Après des mois d'incertitude, la Corée du Nord a décidé la semaine dernière, lors du premier dialogue officiel intercoréen en plus de deux ans, d'envoyer aux jeux de Pyeongchang (9-25 février) une délégation comptant non seulement des athlètes, mais aussi des pom-pom girls ou encore des artistes.
Quatre délégués du Nord et autant du Sud se sont retrouvés lundi peu après 10H00 (01H00 GMT) dans la partie nord de la "zone commune de sécurité" (JSA) du village frontalier de Panmunjom, a annoncé le ministère sud-coréen de l'Unification.
Parmi la délégation nord-coréenne figurent Kwon Hyok-Bong, un haut responsable du ministère nord-coréen de la Culture, et Hyon Song-Wol, figure de proue du plus populaire groupe pop de Corée du Nord, Moranbong, qui est entièrement féminin.
Cette formation créée en 2012 compte dix membres, qui seraient toutes choisies par le leader nord-coréen Kim Jong-Un.
Ce groupe a bouleversé la scène musicale nord-coréenne avec ses interprétations de succès occidentaux comme "My Way" ou la chanson-titre du film "Rocky", joués sur des violons électriques
Mais son répertoire compte aussi nombre de chansons patriotiques comme "L'Anniversaire de Maman", qui parle du Parti des travailleurs au pouvoir, ou "Nous l'appelons +Père+", une ode à M. Kim, dont les paroles pourraient enfreindre au Sud les lois sur la sécurité nationale qui prohibent tout éloge du Nord.
Orchestre
Moranbong avait fait les gros titres fin 2015 en annulant un concert à Pékin en raison d'un différend sur la projection prévue d'images de missiles nord-coréens.

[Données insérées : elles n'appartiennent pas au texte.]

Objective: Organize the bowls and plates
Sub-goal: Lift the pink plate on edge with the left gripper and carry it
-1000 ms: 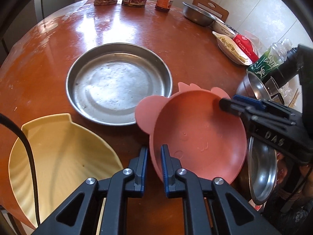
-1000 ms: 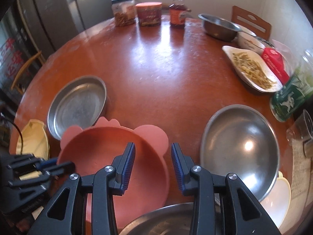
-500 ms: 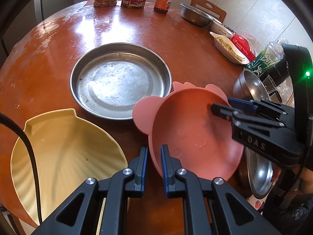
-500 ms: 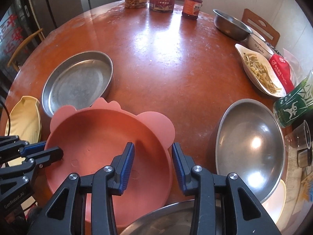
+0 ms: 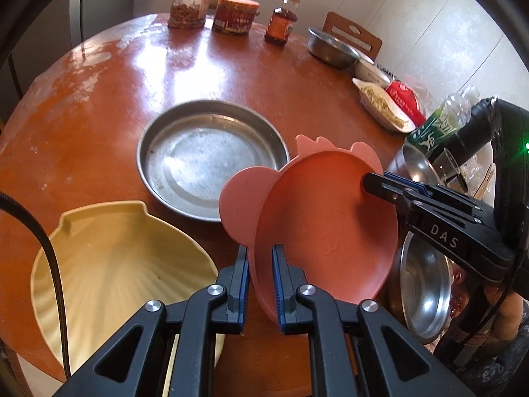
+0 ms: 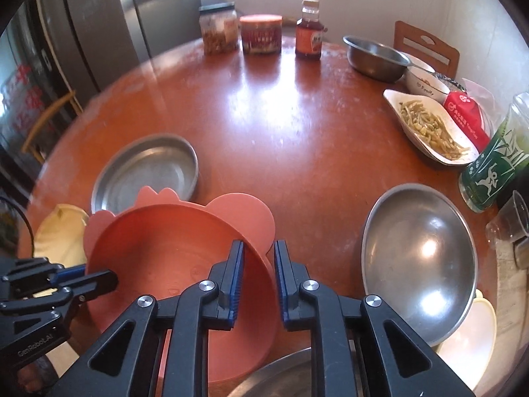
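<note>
The left gripper (image 5: 259, 274) has its jaws clamped on the near rim of the pink eared bowl (image 5: 327, 231), and the right gripper (image 6: 258, 274) is closing its jaws on the opposite rim, the bowl's wall between them, so the bowl hangs tilted between the two, above the bench (image 5: 205, 76) and apart from it. The chief risk, as I judge it, is a thin-edge grip: each pair of jaws bites only a narrow strip of smooth rim, so if the hands pull apart or twist unevenly, the bowl may slip out and drop. Just beneath and beside it lie the yellow shell-shaped plate (image 5: 115, 264) and a steel bowl (image 6: 420, 264); a fall there would clatter or knock them. Farther out sits the flat steel pan (image 5: 211, 158), a likely landing spot, and swinging the bowl low could catch its rim. Beyond stand jars and a sauce bottle (image 6: 309, 29), well apart and in little danger.
</note>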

Le quotidien sud-coréen Chosun Ilbo avait rapporté que le groupe avait préféré rentrer en Corée du Nord plutôt que de se plier aux pressions des autorités chinoises qui s'étaient offusquées de ces images belliqueuses.
La délégation sud-coréenne comptait notamment lundi de hauts responsables de l'Orchestre symphonique coréen, ce qui laisse penser que des artistes du Nord et du Sud pourraient se produire ensemble.
Les deux Corées doivent également se réunir samedi prochain à Lausanne avec le Comité international olympique (CIO) pour discuter de la participation des athlètes du Nord.
Le Sud a proposé au Nord un défilé en commun lors de la cérémonie d'ouverture, ainsi qu'une équipe féminine unie en hockey sur glace, a annoncé vendredi un ministre sud-coréen.
Les instances olympiques comme la Corée du Sud tiennent à la participation de Pyongyang -qui avait boycotté les jeux de 1988 à Séoul- à des jeux d'hiver qui ont été présentés comme les "Jeux de la Paix".
Voilà deux ans que les tensions sont au plus haut sur la péninsule en raison du programme nucléaire nord-coréen, et les choses se sont encore envenimées du fait des insultes entre M. Kim et le président américain Donald Trump.
'Ignorant'
Pyongyang a longtemps fait la sourde oreille aux invitations aux JO. Mais Kim Jong-Un a surpris tout le monde en évoquant le 1er janvier une présence nord-coréenne à Pyeongchang.
Dès lors, les choses sont allées très vite, culminant avec les premières discussions intercoréennes depuis décembre 2015 qui ont acté la décision nord-coréenne d'envoyer une délégation aux Jeux.
Le président sud-coréen Moon Jae-In, élu en mai en prônant le dialogue, s'est même dit prêt "n'importe quand" à un sommet avec le Nord, mais "dans les bonnes conditions".
Une proposition balayée par Pyongyang qui a jugé dimanche M. Moon "ignorant" et "déraisonnable" s'il exigeait des préconditions à une telle rencontre.
"Le chef de l'exécutif sud-coréen ne doit pas rêver", a affirmé dans un éditorial l'agence officielle KCNA, qui renouait avec sa rhétorique agressive, après avoir les jours précédents, de façon inhabituelle, évoqué respecteusement le "président" Moon.
L'agence s'est en outre montrée menaçante: "Ils doivent savoir que le train et le bus transportant notre délégation aux JO sont toujours à Pyongyang".
Mais un porte-parole du ministère sud-coréen de l'Unification a relativisé ces menaces, les mettant sur le compte de "circonstances et de raisons internes" à la Corée du Nord.